Task description:
Reproduce the section of the listing that begins at the line containing "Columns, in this" and finishes at the line containing "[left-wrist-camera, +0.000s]". Include both end lines and nothing beyond them.

Stored data:

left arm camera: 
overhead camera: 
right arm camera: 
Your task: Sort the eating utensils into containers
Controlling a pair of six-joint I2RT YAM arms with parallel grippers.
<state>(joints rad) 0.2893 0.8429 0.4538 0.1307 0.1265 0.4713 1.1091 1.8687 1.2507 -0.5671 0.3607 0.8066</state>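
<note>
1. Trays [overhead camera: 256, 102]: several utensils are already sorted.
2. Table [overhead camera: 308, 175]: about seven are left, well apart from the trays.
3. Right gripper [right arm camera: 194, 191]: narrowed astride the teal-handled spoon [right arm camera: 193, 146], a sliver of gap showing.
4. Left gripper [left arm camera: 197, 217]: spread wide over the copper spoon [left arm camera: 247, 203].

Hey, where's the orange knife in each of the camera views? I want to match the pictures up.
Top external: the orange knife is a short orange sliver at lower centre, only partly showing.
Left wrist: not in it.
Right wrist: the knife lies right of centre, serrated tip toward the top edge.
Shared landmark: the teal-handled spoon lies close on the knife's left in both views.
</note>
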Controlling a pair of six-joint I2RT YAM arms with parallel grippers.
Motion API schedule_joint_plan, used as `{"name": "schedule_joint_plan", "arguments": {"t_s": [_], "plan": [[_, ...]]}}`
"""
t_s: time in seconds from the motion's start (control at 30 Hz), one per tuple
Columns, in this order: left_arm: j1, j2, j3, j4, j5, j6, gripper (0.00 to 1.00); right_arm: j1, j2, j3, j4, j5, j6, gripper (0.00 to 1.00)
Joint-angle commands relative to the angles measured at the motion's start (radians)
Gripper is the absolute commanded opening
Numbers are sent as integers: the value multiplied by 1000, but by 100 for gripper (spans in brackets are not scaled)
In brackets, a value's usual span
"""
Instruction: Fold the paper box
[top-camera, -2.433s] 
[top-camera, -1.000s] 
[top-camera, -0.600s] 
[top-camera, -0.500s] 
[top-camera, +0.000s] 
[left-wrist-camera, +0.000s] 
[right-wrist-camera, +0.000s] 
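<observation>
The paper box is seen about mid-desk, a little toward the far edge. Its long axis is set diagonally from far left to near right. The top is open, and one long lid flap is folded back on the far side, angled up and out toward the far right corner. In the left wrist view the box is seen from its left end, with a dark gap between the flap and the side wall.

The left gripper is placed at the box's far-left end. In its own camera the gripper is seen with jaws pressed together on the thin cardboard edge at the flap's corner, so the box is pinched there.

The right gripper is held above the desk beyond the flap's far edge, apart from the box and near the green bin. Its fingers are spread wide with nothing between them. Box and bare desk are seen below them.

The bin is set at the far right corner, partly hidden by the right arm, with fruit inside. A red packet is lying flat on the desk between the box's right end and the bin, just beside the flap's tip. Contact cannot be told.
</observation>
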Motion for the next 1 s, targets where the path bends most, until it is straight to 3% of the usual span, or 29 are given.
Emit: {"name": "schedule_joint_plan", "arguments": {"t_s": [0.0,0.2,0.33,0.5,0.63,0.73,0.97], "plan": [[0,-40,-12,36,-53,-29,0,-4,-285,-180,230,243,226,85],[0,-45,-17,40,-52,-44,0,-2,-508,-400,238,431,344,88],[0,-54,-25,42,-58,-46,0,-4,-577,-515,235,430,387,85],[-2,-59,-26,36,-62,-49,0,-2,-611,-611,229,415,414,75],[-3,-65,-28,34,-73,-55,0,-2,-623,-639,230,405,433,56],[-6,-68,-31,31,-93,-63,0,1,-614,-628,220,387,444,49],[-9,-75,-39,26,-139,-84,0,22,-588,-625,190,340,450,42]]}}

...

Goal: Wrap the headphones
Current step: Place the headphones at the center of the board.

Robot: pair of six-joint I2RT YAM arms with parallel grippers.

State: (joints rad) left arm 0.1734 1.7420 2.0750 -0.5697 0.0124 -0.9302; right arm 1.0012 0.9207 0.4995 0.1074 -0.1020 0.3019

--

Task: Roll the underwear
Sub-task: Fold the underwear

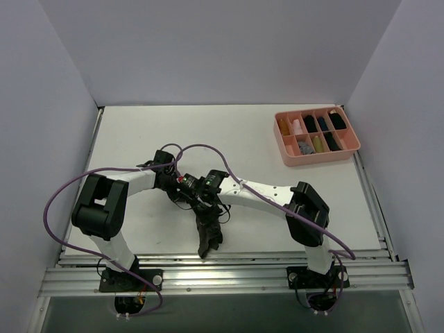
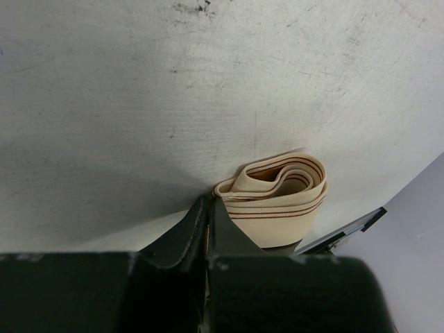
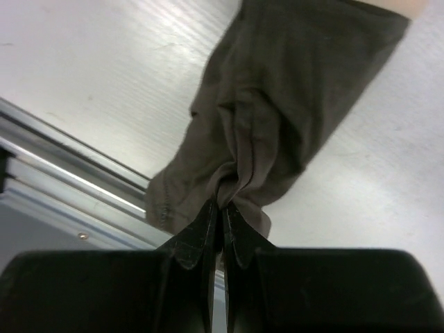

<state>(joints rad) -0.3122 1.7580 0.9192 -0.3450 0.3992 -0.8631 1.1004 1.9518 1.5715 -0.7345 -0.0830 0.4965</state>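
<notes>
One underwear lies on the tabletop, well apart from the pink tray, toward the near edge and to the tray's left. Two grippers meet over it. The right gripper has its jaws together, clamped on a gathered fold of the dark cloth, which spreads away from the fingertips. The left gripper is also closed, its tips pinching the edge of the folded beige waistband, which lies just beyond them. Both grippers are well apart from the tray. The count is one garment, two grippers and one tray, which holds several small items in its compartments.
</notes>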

Result below:
Columns, in this order: left_arm: j1, j2, j3, j4, j5, j6, gripper (0.00 to 1.00); right_arm: j1, j2, j3, j4, j5, j6, gripper (0.00 to 1.00)
Joint-angle commands relative to the angles measured at the motion's start (radians)
Gripper is the absolute commanded opening
Numbers are sent as integers: the value multiplied by 1000, but by 100 for gripper (spans in brackets are not scaled)
In brackets, a value's usual span
"""
Instruction: Fold the paper box
[top-camera, -2.433s] 
[top-camera, -1.000s] 
[top-camera, -0.600s] 
[top-camera, -0.500s] 
[top-camera, +0.000s] 
[left-wrist-camera, +0.000s] 

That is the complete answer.